Director – Byron Haskin, Screenplay – Samuel Newman & Francis Swann, Additional Dialogue – John Cousins, Producer – Sol Lesser, Photography (b&w) – Karl Struss, Music – Michel Michelet, Makeup – Don Cash, Art Direction – John Meehan. Production Company – RKO Radio Pictures/Sol Lesser Productions, Inc.
Lex Barker (Tarzan), Virginia Huston (Jane), George Macready (Radijeck), Douglas Fowley (Herbert Trask), Glenn Anders (Andrews), Alan Napier (Commissioner Peters), Edward Ashley (Conners), Dorothy Dandridge (Queen Melmendi), Frederick O’Neal (King Bulam), Walter Kingsford (Barney)

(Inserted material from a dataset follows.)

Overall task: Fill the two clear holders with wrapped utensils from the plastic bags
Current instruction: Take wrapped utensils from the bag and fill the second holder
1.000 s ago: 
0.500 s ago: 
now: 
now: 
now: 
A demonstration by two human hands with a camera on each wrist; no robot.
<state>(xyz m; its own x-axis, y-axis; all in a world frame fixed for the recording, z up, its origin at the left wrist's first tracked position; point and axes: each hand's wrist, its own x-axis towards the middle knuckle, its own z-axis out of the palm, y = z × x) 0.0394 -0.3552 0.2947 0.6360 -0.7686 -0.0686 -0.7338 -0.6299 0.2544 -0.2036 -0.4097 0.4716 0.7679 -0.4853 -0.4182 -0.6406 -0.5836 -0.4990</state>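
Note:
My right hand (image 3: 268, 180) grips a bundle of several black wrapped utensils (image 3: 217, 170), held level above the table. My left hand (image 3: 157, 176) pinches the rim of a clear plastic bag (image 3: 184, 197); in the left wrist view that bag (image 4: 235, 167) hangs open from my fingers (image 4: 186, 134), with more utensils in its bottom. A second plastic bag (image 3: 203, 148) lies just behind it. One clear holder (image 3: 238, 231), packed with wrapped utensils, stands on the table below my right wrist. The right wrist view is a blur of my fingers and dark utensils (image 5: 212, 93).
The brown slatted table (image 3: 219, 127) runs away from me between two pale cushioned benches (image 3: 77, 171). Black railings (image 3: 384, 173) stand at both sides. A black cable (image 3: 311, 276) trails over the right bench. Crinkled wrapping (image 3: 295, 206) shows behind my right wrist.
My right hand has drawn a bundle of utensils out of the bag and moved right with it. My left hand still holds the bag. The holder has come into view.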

Melmendi has just been crowned queen of the Ashuba tribe but is threatened by her warlike neighbour King Bulam. Meanwhile, the villainous Radijeck has broken out of jail and sets out to deliver a shipment of guns to Bulam. However, their truck breaks down and Radijeck and his party are forced to continue on foot with native bearers. They are stopped by Commissioner Peters who demands to inspect their cargo but Radijeck shoots him. Tarzan becomes involved after finding the still alive body of one of Radijeck’s associates washed up down the river. He races to stop Radijeck before he delivers the guns that will allow Bulam to declare war on the peaceful Ashuba.
Tarzan’s Peril was the fifteenth entry in the series of films that had begun with Tarzan the Ape Man (1932) at MGM featuring Johnny Weissmuller. It was the third Tarzan film starring Lex Barker, who was Weissmuller’s immediate successor in the title role. With the seventh film, the series made a switch of studios between MGM and RKO Radio Pictures.
By the time of Tarzan’s Peril, the Tarzan film had slotted into a familiar and well honed plot formula – Tarzan fighting white hunters/trappers/explorers (and for a slight variation here gunrunners) usually seeking treasure; Jane (or the girl of the show) abducted by the villain; lost tribes and cities; plots with simple-minded natives under threat; comic-relief antics with Cheeta; domestic harmony between Tarzan and Jane in the treehut. There is little that this offers to any of the usual. The plot is extremely forgettable – moreover, it is one that never even has Tarzan intersecting with the main action for half the film.
One major difference is that this film actually went and shot in Africa – the first Tarzan film to do so. The African locations offer much more scope and realism to the backgrounds and animal footage in contrast to the usual cheap backlot adventures and stock footage that we had been given in all the Tarzan films up to this point. The biggest crime though is that the film is shot in black-and-white where you cannot help but think that a colour version would have been magnificent.
The film was directed by Byron Haskin, who became a high-profile director of the era with the Disney Treasure Island (1950) and his works for George Pal, especially The War of the Worlds (1953). (See below for Byron Haskin’s other genre films). Under Haskin, the action scenes, including fights with the natives and a climax that involves Lex Barker swinging in on a vine from different directions to batter George Macready, are somewhat better than they were in most of the series.
Lex Baker is his usual humourless self. The new Jane is Virginia Huston, a minor actress of the era of no particular distinction who proves to be one of the worst Janes in the history of Tarzan films. Hers is a Jane who could not be more unsuited seeming to the jungle life – someone who you can see being more at home dealing with society dinners and obsessing with the correct placement of a table placemats than living in the wild. On the plus side, George Macready makes an appealingly ruthless nemesis – one of the better among the usually forgettable villains that turn up in the MGM/RKO series.
Byron Haskin is most well known for his work for George Pal with The War of the Worlds (1953), The Naked Jungle (1954), Conquest of Space (1955) and The Power (1967). He directed a number of other genre films including From the Earth to the Moon (1958), Captain Sindbad (1963) and Robinson Crusoe on Mars (1964), as well as episodes of the classic science-fiction anthology series The Outer Limits (1963-5).